Problem:
From the listing below, pick out each line with the word "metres".

------------------------------------------------------------------------

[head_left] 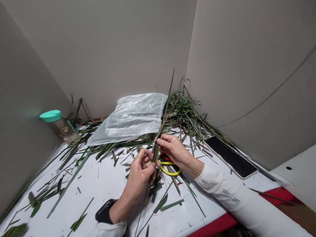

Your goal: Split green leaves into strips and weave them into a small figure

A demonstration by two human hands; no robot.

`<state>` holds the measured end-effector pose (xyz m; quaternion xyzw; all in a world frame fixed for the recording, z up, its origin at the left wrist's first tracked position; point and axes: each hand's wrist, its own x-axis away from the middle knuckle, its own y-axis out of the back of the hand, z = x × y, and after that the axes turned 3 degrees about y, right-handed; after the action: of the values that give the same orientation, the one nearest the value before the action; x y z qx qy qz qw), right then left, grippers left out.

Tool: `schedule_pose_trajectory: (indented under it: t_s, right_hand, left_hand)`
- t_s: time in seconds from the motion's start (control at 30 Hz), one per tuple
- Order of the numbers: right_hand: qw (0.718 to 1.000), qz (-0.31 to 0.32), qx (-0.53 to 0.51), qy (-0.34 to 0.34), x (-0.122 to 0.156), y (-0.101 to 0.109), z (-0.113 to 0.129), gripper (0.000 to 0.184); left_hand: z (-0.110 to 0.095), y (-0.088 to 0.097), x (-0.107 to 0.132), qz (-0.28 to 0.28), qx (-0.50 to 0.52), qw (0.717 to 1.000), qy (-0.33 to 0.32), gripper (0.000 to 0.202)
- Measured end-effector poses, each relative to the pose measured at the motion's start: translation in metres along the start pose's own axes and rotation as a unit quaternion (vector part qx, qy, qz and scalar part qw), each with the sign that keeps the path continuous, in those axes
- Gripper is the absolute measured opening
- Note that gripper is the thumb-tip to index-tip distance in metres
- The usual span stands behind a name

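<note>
Long green leaf strips (165, 119) stand nearly upright between my hands, their pointed tips rising toward the back wall. My left hand (142, 168) pinches them near the lower end, its fingers curled. A little higher, my right hand (171, 148) grips the same strips between thumb and fingers. Beneath my right hand lie the yellow loop handles (171, 172) of what look like scissors, with a bit of red beside them; their blades are hidden. Cut leaf pieces (161, 202) are scattered on the white tabletop around both hands.
A clear plastic bag (137, 114) lies over leaves at the back. To its right rises a heap of leaf strips (185, 109). A bottle with a turquoise lid (51, 116) stands at the left, and a phone (230, 156) lies at the right. Grey panels enclose the table.
</note>
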<state>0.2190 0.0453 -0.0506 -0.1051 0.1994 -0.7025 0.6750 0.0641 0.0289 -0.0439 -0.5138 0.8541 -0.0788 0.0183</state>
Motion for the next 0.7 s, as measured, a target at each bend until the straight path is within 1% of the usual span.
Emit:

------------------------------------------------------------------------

Answer to the exercise:
- Measured end-effector poses, each relative to the pose measured at the motion's start: translation in metres along the start pose's own axes and rotation as a unit quaternion (vector part qx, qy, qz and scalar part qw), each with the sign that keeps the path continuous, in those axes
- Note that gripper is the thumb-tip to index-tip distance in metres

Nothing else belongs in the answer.